Required work: The response should consist solely of the lines running from the line with "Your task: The" to the end of the data, retyped exactly.
*** Block opens ***
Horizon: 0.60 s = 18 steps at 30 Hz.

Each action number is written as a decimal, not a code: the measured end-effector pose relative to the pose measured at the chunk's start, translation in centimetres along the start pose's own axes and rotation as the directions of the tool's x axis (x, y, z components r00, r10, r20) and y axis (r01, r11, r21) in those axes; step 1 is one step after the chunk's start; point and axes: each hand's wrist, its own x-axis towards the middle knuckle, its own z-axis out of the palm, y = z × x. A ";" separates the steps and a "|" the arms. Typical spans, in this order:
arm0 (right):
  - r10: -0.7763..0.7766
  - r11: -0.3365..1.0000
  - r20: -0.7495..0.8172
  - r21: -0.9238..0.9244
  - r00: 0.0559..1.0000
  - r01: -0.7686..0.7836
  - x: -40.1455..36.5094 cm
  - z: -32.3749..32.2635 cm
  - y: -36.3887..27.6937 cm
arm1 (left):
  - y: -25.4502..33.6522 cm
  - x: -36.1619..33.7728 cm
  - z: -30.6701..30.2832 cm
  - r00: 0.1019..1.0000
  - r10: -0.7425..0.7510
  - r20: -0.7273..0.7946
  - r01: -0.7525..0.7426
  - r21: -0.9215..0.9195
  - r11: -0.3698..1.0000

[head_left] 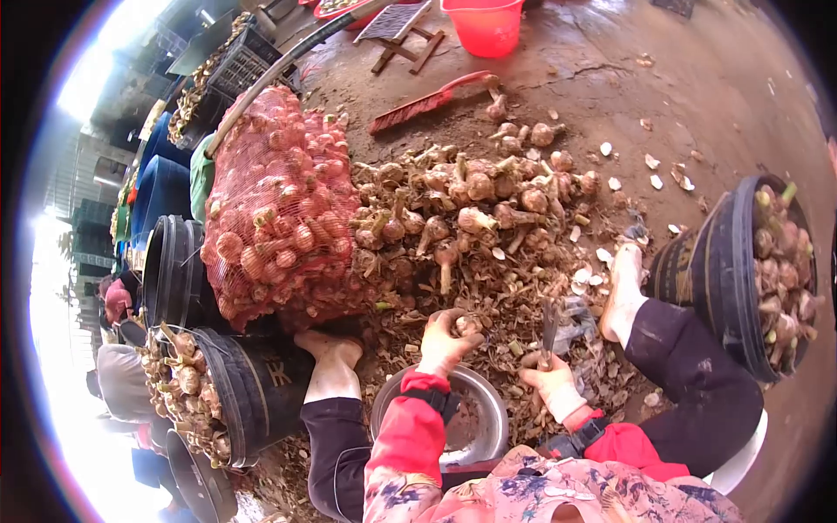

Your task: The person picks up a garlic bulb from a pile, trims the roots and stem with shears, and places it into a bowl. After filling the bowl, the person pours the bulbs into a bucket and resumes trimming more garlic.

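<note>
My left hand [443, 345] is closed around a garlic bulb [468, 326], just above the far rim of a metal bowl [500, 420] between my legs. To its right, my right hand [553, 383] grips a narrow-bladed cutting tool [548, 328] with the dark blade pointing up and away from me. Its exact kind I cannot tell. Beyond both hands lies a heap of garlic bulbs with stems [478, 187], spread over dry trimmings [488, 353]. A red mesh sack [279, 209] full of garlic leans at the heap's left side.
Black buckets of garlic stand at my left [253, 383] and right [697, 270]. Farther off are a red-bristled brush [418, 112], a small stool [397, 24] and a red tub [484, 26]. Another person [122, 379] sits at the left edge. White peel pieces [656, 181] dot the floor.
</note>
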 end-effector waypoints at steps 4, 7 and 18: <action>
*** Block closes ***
Your solution:
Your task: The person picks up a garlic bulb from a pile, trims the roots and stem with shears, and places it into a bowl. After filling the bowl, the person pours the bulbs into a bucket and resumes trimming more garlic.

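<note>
My left hand [443, 345] is closed around a garlic bulb [468, 326], just above the far rim of a metal bowl [500, 420] between my legs. To its right, my right hand [553, 383] grips a narrow-bladed cutting tool [548, 328] with the dark blade pointing up and away from me. Its exact kind I cannot tell. Beyond both hands lies a heap of garlic bulbs with stems [478, 187], spread over dry trimmings [488, 353]. A red mesh sack [279, 209] full of garlic leans at the heap's left side.
Black buckets of garlic stand at my left [253, 383] and right [697, 270]. Farther off are a red-bristled brush [418, 112], a small stool [397, 24] and a red tub [484, 26]. Another person [122, 379] sits at the left edge. White peel pieces [656, 181] dot the floor.
</note>
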 end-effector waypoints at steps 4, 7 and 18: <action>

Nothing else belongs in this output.